You must be logged in to view and post to most topics, including Reviews, Articles, News/Adverts, and Help Desk.

Anachronisms - Do They Matter?

Started by One Horse Town, November 10, 2008, 04:57:57 AM

Previous topic - Next topic

One Horse Town

For the historical gamers out there, or alt-historical and fantasy gamers.

Do anachronisms matter? I guess it depends on the level of immersion that you're after. Can it spoil enjoyment or is it all about the enjoyment and if it's fun, leave it in?

Are there any examples in games that you can think of that really jar with you?

Jackalope

Anarchonistic names truly bug the living shit out of me.  God I hate 'em.  And, as you can imagine, I'm not particularly good at hiding my disgust.  So of course, I always end up with at least one player who just bugs the shit out of me with goofy names.

In the Castle Greyhawk campaign I recently quit, one of the player has a character named Dr.

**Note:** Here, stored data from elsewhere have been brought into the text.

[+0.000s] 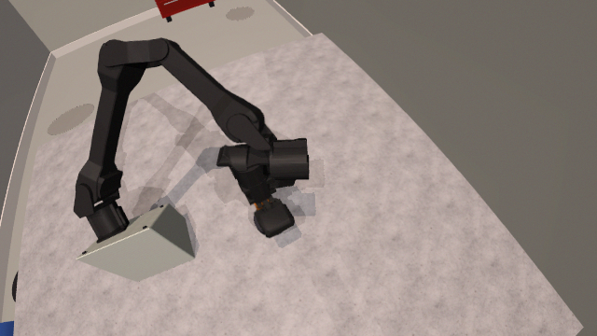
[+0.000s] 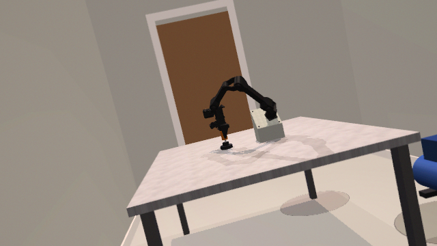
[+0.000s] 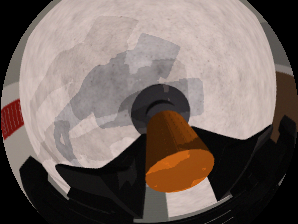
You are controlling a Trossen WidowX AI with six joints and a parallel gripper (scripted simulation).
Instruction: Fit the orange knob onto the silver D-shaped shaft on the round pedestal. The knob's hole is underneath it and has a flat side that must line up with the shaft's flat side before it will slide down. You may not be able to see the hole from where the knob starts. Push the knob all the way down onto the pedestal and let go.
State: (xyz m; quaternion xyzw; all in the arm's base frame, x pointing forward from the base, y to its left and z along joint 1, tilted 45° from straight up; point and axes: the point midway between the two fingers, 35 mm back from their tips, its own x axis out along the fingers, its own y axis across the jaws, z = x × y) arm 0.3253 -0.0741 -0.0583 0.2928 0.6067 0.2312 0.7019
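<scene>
The orange knob (image 2: 222, 134) (image 3: 175, 142) is held between the fingers of my gripper (image 3: 168, 133), which is shut on it. In the top view only small orange bits of it show among the dark gripper parts. The black round pedestal (image 2: 226, 146) (image 3: 141, 107) is right below the knob, with a narrow gap between them in the exterior view. A short light piece of the silver shaft (image 2: 224, 140) shows in that gap. The knob covers the shaft in the wrist view. The knob's hole and both flat sides are hidden, so I cannot tell how they line up.
The pale wedge-shaped box (image 1: 140, 254) (image 2: 270, 132) stands beside the arm's base. The arm arches over the table (image 1: 396, 224) (image 2: 191, 171) from there. Arm shadows lie around the pedestal. A brown door (image 2: 201, 68) is in the wall behind.
</scene>
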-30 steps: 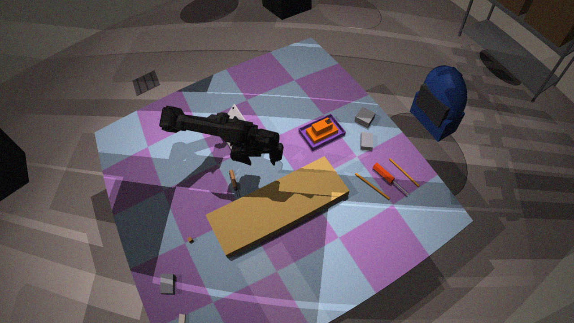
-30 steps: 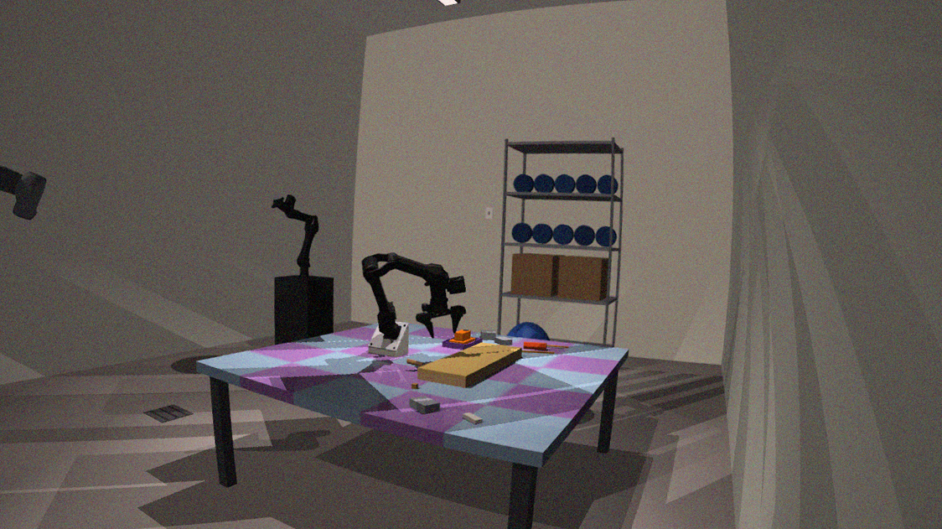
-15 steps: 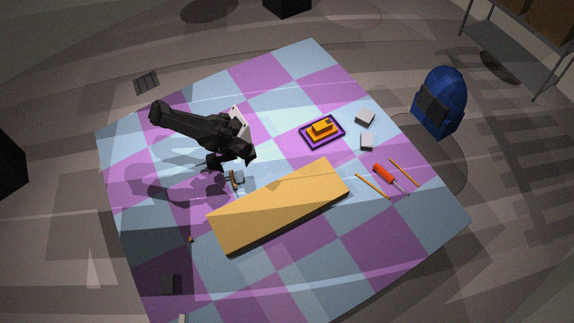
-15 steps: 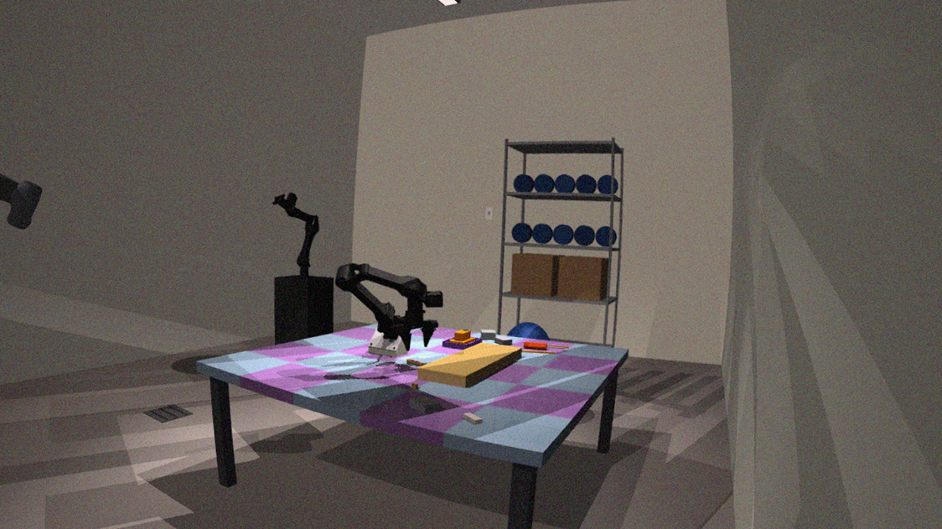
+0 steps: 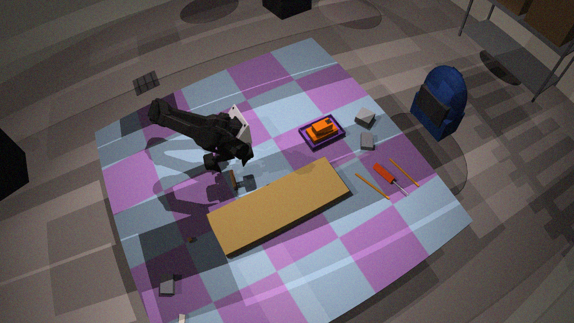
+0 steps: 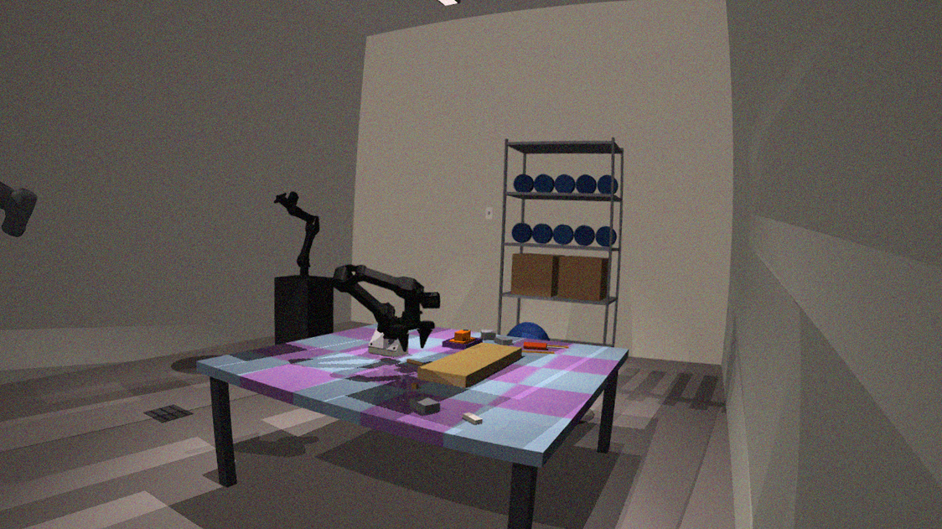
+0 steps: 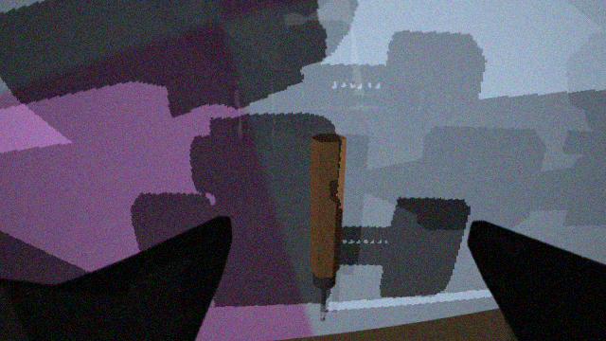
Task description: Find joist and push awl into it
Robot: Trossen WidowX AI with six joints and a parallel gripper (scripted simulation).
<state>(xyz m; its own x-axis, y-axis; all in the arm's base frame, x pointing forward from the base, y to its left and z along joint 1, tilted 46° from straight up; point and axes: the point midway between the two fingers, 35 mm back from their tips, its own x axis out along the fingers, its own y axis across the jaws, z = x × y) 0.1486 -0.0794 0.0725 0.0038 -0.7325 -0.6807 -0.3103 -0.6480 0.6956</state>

Zaius.  The character is a Vanaran, a monkey-man.  That kind of stuff drives me crazy.

One of my players in my high-school game tried to name every single character he made for two years "Kunta Kintae," after the character from Roots.  When he suggested the name for a Tri-keen in my Dark Sun campaign I just about smacked him.

In my current campaign, I'm down to two players, having lost one to work schedules and having recently kicked the other out for finally annoying me too much.  But back when it was four players, I was blessed with four anarchonistic names of varying obnoxiousness.

There was the Wizard/Warblade who wore full plate and cast spells.  His name?  Barth Mader.  I kid you not.  The worst part?  I suggested the "Mader" part unintentionally.

The guy who just got kicked out played Zoltan.  Not such a horrible name, though it provoked a lot of references to the Hammer film Zoltan, Hound of Dracula.

Just flirting with annoying is the party is the Fighter, Golden Axe.  Yes, he is named after the video game.  This is the same guy who plays Zaius.  Other character's have been Awesum (pronounced "Awesome"), the transmuter Oxid whose familiar was named Ize, and my abosulte favorite, his Aventi (aquatic human) Cleric who worshiped oceans, Seamar.  Mar is Spanish for Sea, so he's a cleric of a Sea God named SeaSea.  really not a bad name as long as you don't think about it.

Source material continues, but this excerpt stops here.